# (Loongson) mips questions



## irkkaaja (Sep 29, 2009)

This didn't feel appropriate for "embedded" because the loongson (MIPS-architecture based) processor (developed in china) is a laptop and perhaps desktop processor.
I guess what I'm wondering is: how well might FreeBSD work on something like the Lemote Yeelong? The MIPS port is still referred to in the FAQ as "unfinished", though I suppose my question is - how unfinished?


----------



## DutchDaemon (Sep 29, 2009)

According to http://en.wikipedia.org/wiki/MIPS_architecture ->



> Operating systems ported to the architecture include SGI's IRIX, Microsoft's Windows NT (until v4.0), Windows CE, Linux, *BSD*, UNIX System V, SINIX and MIPS Computer Systems' own RISC/os.



Developers of this port should be able to answer questions. I doubt they're on here ...

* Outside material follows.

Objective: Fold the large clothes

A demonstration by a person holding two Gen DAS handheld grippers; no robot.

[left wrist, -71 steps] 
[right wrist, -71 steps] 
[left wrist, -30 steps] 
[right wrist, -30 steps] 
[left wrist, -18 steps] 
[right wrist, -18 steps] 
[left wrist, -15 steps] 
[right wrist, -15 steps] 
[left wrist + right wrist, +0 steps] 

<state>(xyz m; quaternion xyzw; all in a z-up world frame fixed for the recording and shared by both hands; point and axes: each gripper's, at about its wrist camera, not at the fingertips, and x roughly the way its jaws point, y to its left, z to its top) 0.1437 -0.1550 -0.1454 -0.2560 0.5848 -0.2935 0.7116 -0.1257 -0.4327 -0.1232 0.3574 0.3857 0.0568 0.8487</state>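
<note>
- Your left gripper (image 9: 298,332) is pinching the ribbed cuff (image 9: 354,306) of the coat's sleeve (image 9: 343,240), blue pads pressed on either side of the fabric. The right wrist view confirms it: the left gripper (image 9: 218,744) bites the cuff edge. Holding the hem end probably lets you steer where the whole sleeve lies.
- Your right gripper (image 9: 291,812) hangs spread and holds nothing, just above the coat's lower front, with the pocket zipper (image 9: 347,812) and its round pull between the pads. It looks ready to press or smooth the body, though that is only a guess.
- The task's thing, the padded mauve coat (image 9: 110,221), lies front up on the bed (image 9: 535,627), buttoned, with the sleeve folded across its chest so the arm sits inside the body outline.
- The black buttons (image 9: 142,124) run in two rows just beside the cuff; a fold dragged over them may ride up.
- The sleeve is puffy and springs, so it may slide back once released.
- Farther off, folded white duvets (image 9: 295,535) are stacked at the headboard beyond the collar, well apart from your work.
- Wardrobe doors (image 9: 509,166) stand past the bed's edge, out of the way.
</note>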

http://www.freebsd.org/platforms/mips.html
http://lists.freebsd.org/mailman/listinfo/freebsd-mips


----------



## aragon (Sep 29, 2009)

Try search the FreeBSD Wiki for "mips":

http://wiki.freebsd.org/


----------



## Carpetsmoker (Oct 1, 2009)

I'm pretty sure OpenBSD runs on the Lemote Yeelong since Wim sells them at kd85.com


----------



## loos (Dec 15, 2010)

Hello,

Look at http://lists.freebsd.org/pipermail/freebsd-mips/2010-September/author.html for the patches sent by Vladimir 'Ï†-coder/phcoder' Serbinenko.

IIRC, it was done as part of the last google's SoC.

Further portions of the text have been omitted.